Planning isn’t a Luxury. It’s a Leadership Discipline.

“Failing to plan is planning to fail.”
We’ve all heard the saying. And while it’s easy to brush off as a cliché, it holds more truth than we often give it credit for.

Over the past few months, this theme has come up time and time again in my coaching sessions, and conversations, not just with emerging leaders, but with experienced ones too. I’ll ask about what’s ahead, what success looks like, and the next steps. The response? Often something along the lines of:
“Oh I’ve got a plan… it’s just in my head.”  Usually said with a laugh, like it’s no big deal.

But here’s the reality – if it’s only in your head, it’s not a plan, it’s an idea. Ideas are important, of course. But ideas without structure and visibility are dangerous. They shift under pressure, get lost in the noise, and are almost impossible to execute individually and as a team. If you’ve ever felt like you’re busy all the time but still not making progress where it matters most, this might be why.

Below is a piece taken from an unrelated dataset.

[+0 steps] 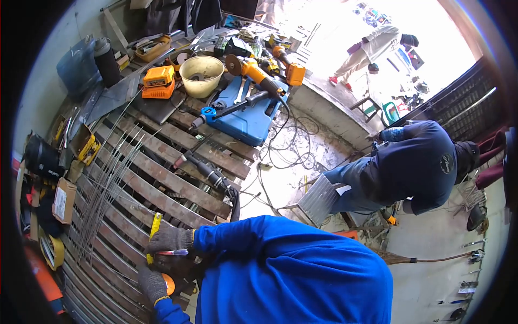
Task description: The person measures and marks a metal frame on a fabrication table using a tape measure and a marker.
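My right hand (171,240), in a dark grey knitted glove, is the upper one, at the slatted metal table (167,194). Its fingers hold a slim pen or marker (175,252) and rest over the yellow tape blade (156,223), which shows above and below the hand. Just below, my left hand (152,283), also gloved, is closed on the orange tape measure case (169,284), partly hidden by the fingers. Thin metal rods (110,189) lie across the slats ahead of my hands.
A blue case (245,121), an angle grinder (253,73), a yellow bucket (202,75) and orange battery packs (158,81) cover the table's upper end. Cables (291,146) trail beside it. A co-worker (413,164) bends over at right; another person (372,48) stoops outside.
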`<action>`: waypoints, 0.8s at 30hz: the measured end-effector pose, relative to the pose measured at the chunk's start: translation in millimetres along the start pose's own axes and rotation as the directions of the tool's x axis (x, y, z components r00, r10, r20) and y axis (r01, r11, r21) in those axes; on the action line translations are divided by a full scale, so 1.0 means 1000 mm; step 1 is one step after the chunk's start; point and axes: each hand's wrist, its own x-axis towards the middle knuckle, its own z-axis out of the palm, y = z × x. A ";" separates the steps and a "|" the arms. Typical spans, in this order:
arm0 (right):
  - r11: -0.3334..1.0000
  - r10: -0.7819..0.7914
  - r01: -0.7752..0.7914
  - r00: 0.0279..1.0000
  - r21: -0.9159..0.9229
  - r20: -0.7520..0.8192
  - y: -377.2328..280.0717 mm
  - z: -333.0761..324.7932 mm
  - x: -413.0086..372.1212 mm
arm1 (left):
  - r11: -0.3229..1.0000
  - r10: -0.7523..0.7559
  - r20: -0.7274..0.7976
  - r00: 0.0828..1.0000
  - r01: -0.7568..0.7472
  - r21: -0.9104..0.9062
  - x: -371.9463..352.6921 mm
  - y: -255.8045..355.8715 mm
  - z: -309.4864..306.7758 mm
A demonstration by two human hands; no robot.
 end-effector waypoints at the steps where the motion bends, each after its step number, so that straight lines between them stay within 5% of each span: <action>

Planning well is one of the most powerful and underrated productivity tools we have. And yet, it’s often avoided. Not intentionally, but because it feels like something we’ll get to “once we’ve got some time”. Once our inbox is under control. Once the noise dies down. The problem is that moment rarely comes. There’s always something urgent, something reactive. So, we push planning to the side, hoping clarity will appear on its own.

But it doesn’t work like that.

Here’s the paradox – time spent planning is time that creates more time. It gives shape to our work. It reduces the back and forth. It saves our teams from spinning wheels. It creates focus, reduces duplication, and lets us make better trade-offs between effort and impact. It also helps us identify what not to do, something that’s just as valuable as knowing what to prioritise.  “If I say yes to this, what am I saying no to?”

The mistake I see in organisations isn’t just a lack of planning; it’s a lack of planning capability. We assume people know how to plan. But very few of us were ever taught how to do it well. Not just writing a to-do list but building a plan that connects the dots between a big goal and the series of decisions, dependencies, priorities, and milestones that will get us there.

I often ask: Does your team know how to plan?
Do they know how to break big ideas into actionable work?

Do they know what the very next step is, and have this documented?
Do they know how to map dependencies, identify risks, and flex when the unexpected hits?

Great planning isn’t about rigid control; it’s about shared clarity.  It’s what enables agility. When everyone understands what success looks like and how their part contributes to it, they can adjust with confidence. They can collaborate better. They waste less time second-guessing or duplicating effort.

And here’s where leadership comes in. It’s not enough to have your own plan. If you’re the only one who can see it, then your team is operating in the dark. Effective planning is visible. It’s shared. It’s reviewed. It evolves. When your team can see the plan (and contribute to it) you create shared ownership. That’s when momentum builds.

The research backs this up. Teresa Amabile’s work at Harvard found that the single biggest motivator for employees is making meaningful progress. It’s not perks or praise, it’s forward momentum in meaningful work. Progress requires clarity. In the field of neuroleadership, David Rock’s SCARF model highlights the importance of reducing uncertainty. Good planning does all of that. It helps people feel confident in what they’re doing and why.

When planning is done well, it’s not a document that gathers dust or lies buried in the depths of a sharepoint. It’s a living, breathing tool that guides decision-making, protects focus, and helps people stay connected to purpose. It’s also a reflection of culture. A team that plans together, reflects together. A team that reviews and adjusts openly builds psychological safety, and better outcomes.

If your calendar feels full but directionless…
If your team is constantly busy but rarely aligned…
If projects are dragging or energy feels scattered…

Take a moment to pause and ask:
Is the plan visible?
Is it shared?
Is it alive?

Because if it’s still just in your head, that’s not a plan. Your team deserves more than that.

Let’s stop treating planning as a luxury.

It’s one of the most human, high-impact leadership disciplines we can model and teach. It might just be the difference between surviving the week — and actually making progress on the work that matters.